:: Assignment ::
Exactly as written, transcribe the data from its opening line through the line containing "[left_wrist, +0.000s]". Leave every picture out.

:: Input data ::
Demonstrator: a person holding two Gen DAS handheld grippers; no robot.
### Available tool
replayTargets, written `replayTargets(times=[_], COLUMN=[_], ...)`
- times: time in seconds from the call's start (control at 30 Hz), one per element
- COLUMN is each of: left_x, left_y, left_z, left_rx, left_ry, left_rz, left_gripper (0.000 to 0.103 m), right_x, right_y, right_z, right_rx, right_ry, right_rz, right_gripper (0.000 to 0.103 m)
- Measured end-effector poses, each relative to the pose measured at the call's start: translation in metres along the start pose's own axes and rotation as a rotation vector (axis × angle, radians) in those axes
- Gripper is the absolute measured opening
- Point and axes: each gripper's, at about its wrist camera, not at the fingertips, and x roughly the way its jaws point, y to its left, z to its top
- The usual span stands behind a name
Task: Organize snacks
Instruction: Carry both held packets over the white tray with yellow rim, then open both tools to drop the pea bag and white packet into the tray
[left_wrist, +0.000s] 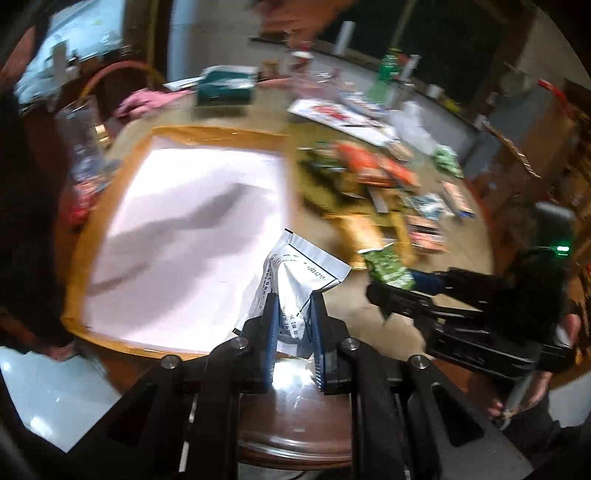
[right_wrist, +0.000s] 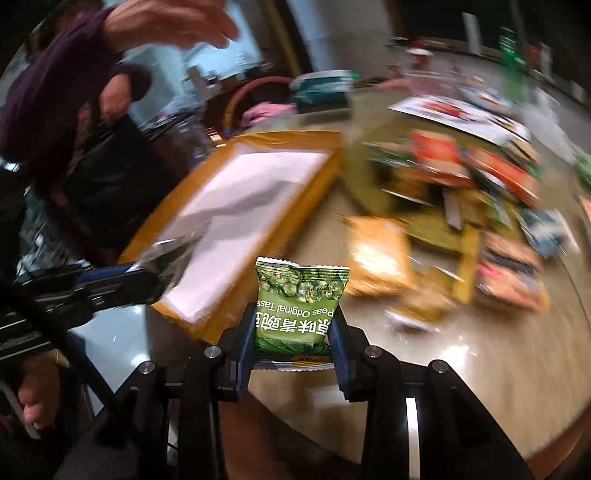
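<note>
My left gripper (left_wrist: 294, 301) is shut on a crumpled silver snack packet (left_wrist: 299, 280) and holds it above the near right corner of a brown cardboard box (left_wrist: 110, 206) lined with white paper. My right gripper (right_wrist: 293, 317) is shut on a green pea snack packet (right_wrist: 297, 308), held upright above the table just right of the same box (right_wrist: 236, 310). In the left wrist view the right gripper (left_wrist: 391, 286) with the green packet (left_wrist: 389, 267) is to the right. In the right wrist view the left gripper (right_wrist: 147, 280) is at left over the box edge.
A blurred pile of snack packets (left_wrist: 373, 177) lies on the round table (left_wrist: 369, 310) right of the box; it also shows in the right wrist view (right_wrist: 461, 206). A tissue box (left_wrist: 225, 86), bottles and papers stand further back. Another person's arm (right_wrist: 74, 74) is at upper left.
</note>
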Motion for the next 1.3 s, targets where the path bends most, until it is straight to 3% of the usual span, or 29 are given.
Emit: replayTargets(times=[0.2, 0.33, 0.53, 0.6, 0.7, 0.73, 0.77, 0.83, 0.97, 1.07, 1.2, 1.3], left_x=[0.025, 0.041, 0.048, 0.049, 0.047, 0.044, 0.04, 0.03, 0.011, -0.002, 0.002, 0.011], left_y=[0.052, 0.066, 0.072, 0.073, 0.071, 0.069, 0.067, 0.059, 0.032, 0.001, -0.04, -0.061], left_z=[0.009, 0.011, 0.01, 0.009, 0.007, 0.006, 0.005, 0.002, -0.005, -0.011, -0.016, -0.016], left_rx=[-0.043, -0.046, -0.039, -0.046, -0.053, -0.057, -0.057, -0.048, 0.001, 0.086, 0.116, 0.106], left_ry=[0.041, 0.067, 0.083, 0.101, 0.117, 0.109, 0.098, 0.075, 0.062, 0.052, 0.081, 0.096], left_rz=[0.108, 0.163, 0.175, 0.184, 0.192, 0.195, 0.196, 0.186, 0.199, 0.175, 0.045, 0.011], left_gripper=[0.018, 0.018, 0.021, 0.023, 0.04, 0.052, 0.063, 0.071, 0.071, 0.073, 0.076, 0.076], right_x=[0.044, 0.072, 0.099, 0.096, 0.087, 0.083, 0.077, 0.061, 0.029, 0.008, -0.008, -0.02], right_y=[0.045, 0.063, 0.07, 0.071, 0.07, 0.069, 0.067, 0.059, 0.038, 0.012, -0.027, -0.053], right_z=[0.034, 0.04, 0.035, 0.034, 0.033, 0.032, 0.032, 0.03, 0.017, 0.001, -0.02, -0.037], right_rx=[-0.092, -0.111, -0.112, -0.106, -0.105, -0.099, -0.092, -0.07, -0.025, 0.016, 0.094, 0.153], right_ry=[0.041, 0.083, 0.135, 0.13, 0.12, 0.114, 0.104, 0.068, 0.009, -0.019, -0.022, -0.021], right_rz=[0.055, 0.063, 0.018, 0.02, 0.035, 0.049, 0.062, 0.099, 0.155, 0.134, 0.09, 0.048], right_gripper=[0.036, 0.036, 0.037, 0.046, 0.053, 0.056, 0.058, 0.06, 0.067, 0.068, 0.068, 0.068])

:: Answer for this exercise ::
Demonstrator: a person holding two Gen DAS handheld grippers; no robot.
### Available tool
replayTargets, written `replayTargets(times=[_], COLUMN=[_], ...)`
- times: time in seconds from the call's start (control at 30 Hz), one per element
- COLUMN is each of: left_x, left_y, left_z, left_rx, left_ry, left_rz, left_gripper (0.000 to 0.103 m), right_x, right_y, right_z, right_rx, right_ry, right_rz, right_gripper (0.000 to 0.103 m)
- Measured end-effector poses, each relative to the pose measured at the call's start: translation in metres along the start pose's own axes and rotation as a rotation vector (axis × angle, radians) in those axes
- Gripper is the absolute measured opening
- Point and axes: each gripper's, at about its wrist camera, not at the fingertips, and x roughly the way its jaws point, y to its left, z to its top
- The usual span stands behind a name
Task: Organize snacks
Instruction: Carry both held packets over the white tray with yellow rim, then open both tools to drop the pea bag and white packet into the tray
[left_wrist, +0.000s] 

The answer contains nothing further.